Absolutely nothing. It’s just boring when it’s predictable. We thrive on drama and excitement. We are addicted to the instinctive sensations uncertainty provides us and so we secretly revel in them. We don’t like to be called out for it though because it makes us seem unappreciative or difficult and dramatic… Only a true Diva can pull that off unabashedly ( Oh Mariah, lead us all!)

And thus it begins, the dissatisfaction, the ‘I want more-ness’, eventually we start sabotaging things so we can justify making space for the new shinier object of affection because when that one comes, we will be happy – for sure this time! And so until it does come around, life just has no color, no flavor… no oomph.

Seriously?! The one thing that could actually guarantee us peace of mind is the one thing we’re most conditional about – consistently !

We repeat the never ending cycle of  ‘i’ll be happy when…’ even though we subconsciously know it’s bull just like the bull we used to tell our parents when we wanted something so badly we swore we would desintegrate and diiiiiieeeeeee without that New Kids On The Block bed cover ( that is now buried deep down in the ‘it never happened ‘ pile of our emotional prepubescent decisions list ) –

Except that , unlike our parents,  this isn’t about life doing us a favor  giving in to our tantrums, there’s no safety cushion and you won’t  know better when you grow up.
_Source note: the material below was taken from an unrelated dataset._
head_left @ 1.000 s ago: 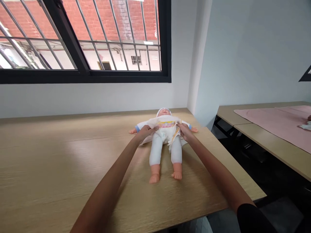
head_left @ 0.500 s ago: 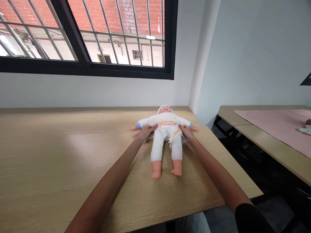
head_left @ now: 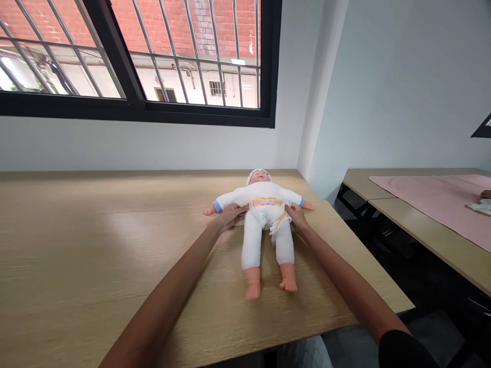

You’ve grown, this is your shot and the outcome will be equal to what you put in. And so, if your happiness is conditional – you might as well embrace the fact that you’ll spend most of your life unhappy. Not because you can’t get what you want, you absolutely can – but it’s not the point which is why getting ‘ the thing’ only satisfy you for a short while.

The greatest plot twist of life I have found, is the fact that being detached from the outcome is when things just seem to work out and appear exactly when you need them, as opposed to the time you desperately needed something to work out and it just didn’t. In acceptance of that, it makes sense to live without expectation, without depending on anything specific, doesn’t it ?

It’s not always easy, especially if you’re ambitious and are specific of the direction you want your life to go. But even so, when you’re following that check list , when are you taking it in? When are you stopping for a moment to enjoy and integrate everything you’ve created in your life ? When are you living and I mean really living ? No checklist, no conditions, no specifics – just … living ?

If your happiness rests upon what you expect from something or someone, you’re stuck.

Give yourself a break, set yourself free- being conditionally happy is senseless because happiness is an inside job anyway. Thus, nothing  external will ever EVER do the trick. The only condition has always been, and always will be : you.